» Task objective
Please report how many lines in the records below contain the word "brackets", and give nothing else.
========
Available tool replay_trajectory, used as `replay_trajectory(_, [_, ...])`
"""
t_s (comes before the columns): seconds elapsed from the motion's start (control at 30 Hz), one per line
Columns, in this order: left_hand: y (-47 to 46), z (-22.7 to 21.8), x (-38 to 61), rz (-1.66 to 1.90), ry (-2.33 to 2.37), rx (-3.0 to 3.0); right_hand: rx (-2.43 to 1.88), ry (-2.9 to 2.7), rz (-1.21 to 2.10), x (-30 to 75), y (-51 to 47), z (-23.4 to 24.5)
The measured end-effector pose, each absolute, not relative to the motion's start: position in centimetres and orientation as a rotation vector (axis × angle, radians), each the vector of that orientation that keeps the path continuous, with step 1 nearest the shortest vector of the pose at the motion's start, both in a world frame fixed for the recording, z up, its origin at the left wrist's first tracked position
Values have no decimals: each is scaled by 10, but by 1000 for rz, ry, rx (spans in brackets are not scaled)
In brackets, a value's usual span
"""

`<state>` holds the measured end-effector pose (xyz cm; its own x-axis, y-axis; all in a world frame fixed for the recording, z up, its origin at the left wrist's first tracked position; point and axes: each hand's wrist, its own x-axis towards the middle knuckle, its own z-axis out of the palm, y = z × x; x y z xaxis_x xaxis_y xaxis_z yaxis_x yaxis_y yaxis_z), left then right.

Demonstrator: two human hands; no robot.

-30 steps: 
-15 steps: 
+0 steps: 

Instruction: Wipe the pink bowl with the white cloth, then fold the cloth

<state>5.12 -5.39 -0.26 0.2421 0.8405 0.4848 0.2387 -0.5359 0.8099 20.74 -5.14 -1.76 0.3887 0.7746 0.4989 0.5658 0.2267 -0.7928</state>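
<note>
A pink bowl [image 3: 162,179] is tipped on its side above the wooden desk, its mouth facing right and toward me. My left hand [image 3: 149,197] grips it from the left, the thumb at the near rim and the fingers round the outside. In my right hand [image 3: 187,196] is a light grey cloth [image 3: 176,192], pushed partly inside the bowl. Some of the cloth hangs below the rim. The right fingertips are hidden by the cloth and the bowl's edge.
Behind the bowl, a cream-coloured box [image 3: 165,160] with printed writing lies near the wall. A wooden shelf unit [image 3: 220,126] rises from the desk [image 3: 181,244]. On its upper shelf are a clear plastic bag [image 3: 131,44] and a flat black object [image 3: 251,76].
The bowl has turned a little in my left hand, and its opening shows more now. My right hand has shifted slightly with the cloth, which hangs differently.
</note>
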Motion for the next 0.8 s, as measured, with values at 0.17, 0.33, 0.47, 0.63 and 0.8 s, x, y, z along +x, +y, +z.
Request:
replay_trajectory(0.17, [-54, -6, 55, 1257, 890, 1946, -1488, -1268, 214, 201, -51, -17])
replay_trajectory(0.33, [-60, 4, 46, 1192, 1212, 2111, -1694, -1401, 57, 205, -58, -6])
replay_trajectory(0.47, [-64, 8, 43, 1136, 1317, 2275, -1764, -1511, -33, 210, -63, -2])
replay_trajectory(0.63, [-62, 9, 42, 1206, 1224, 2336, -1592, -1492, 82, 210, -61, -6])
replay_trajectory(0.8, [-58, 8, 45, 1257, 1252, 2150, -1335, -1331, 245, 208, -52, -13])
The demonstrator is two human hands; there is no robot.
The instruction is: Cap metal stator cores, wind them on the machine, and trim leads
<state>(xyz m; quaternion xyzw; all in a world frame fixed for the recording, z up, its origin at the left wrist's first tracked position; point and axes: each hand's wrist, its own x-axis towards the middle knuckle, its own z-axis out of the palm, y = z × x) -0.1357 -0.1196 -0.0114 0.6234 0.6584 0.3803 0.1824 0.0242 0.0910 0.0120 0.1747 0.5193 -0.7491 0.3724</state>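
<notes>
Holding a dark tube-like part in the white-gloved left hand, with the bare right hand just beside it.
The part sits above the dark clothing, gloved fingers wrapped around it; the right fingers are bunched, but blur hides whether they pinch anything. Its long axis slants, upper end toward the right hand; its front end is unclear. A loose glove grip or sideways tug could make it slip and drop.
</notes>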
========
» Exercise solution
2